Tıpkı derin kuyu gibi ip de kısa bize… Gelirlere bakıyoruz; vergiyi salıyorsun ama toplayabiliyor musun? Kamu kaynakları ya yağmada ya da verimsiz alanlarda heba oluyor. Gelir artırıcı önlemler yerine, göstermelik tasarruf tedbirleri var. Ancak kamu lüks araba sevdasından, fiyakalı bina takıntısından ve yönetim imtiyazlarından hatta itibarından tasarrufa yanaşmıyor.
NOT
ŞİMDİ VERGİ ZAMANI
Türkiye’de ne zaman balo havasına girsek, devamında bu baloyu finanse etmek için evdeki gümüşleri satmak zorunda kalırız. Ancak evde gümüş kalmadı… Sata sata seçimleri finanse ettik. Rafta birkaç KİT kaldı, hepsi bu kadar.
O halde?
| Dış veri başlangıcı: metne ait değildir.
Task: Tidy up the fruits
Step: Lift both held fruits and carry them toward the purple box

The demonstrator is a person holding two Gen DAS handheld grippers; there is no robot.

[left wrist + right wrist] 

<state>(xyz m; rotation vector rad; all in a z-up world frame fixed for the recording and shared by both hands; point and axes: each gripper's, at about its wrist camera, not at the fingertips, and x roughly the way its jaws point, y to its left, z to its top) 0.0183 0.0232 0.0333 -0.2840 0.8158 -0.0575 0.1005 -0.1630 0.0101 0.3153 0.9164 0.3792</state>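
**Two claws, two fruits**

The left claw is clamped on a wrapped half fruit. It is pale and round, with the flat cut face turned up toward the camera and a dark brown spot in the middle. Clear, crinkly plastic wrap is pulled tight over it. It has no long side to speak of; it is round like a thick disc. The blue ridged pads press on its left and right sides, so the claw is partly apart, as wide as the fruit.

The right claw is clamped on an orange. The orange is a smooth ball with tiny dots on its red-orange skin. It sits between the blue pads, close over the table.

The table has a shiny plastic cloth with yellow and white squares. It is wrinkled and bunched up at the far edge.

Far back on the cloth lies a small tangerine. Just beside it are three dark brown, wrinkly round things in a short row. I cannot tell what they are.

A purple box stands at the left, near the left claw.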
Yapılacak şey ya borçlanmak ya da vergi salmak… Dış borçlanma çok pahalı zira CDS’ler yüksek. İç borçlanma ise sonuna dek zorlanıyor, zorlanacak. KKM gibi külfetleri de Merkez Bankası Banknot Matbaası’na devrettik fakat yetmedi, yetmiyor, yetmeyecek.
Yapılacak tek şey kaldı; yeni vergi salmak… Dikkatli okur sorar şimdi; salmadık mı? Saldık ama iştahımız yüksek. Zira daha sırada İstanbul’un fethi (!) var, Ankara savaşı (!) var, hatta İzmir’de düşmanı denize dökmek (!) var. Kısaca kazanılması gereken (!) bir yerel seçim var.
Yeni vergi paketinde; KDV’lere yukarıya doğru güncelleme yanı sıra iletişimden ulaşıma, konuttan gelir vergisine dek “vergi atağı” bekliyorum. Abartıyor muyum? MTV vergileri ardı sıra KDV artışı gelecek dedim, geliverdi. Şimdi de aynısı olacak. O kadar dua ediyorum ki inşallah yanılırım.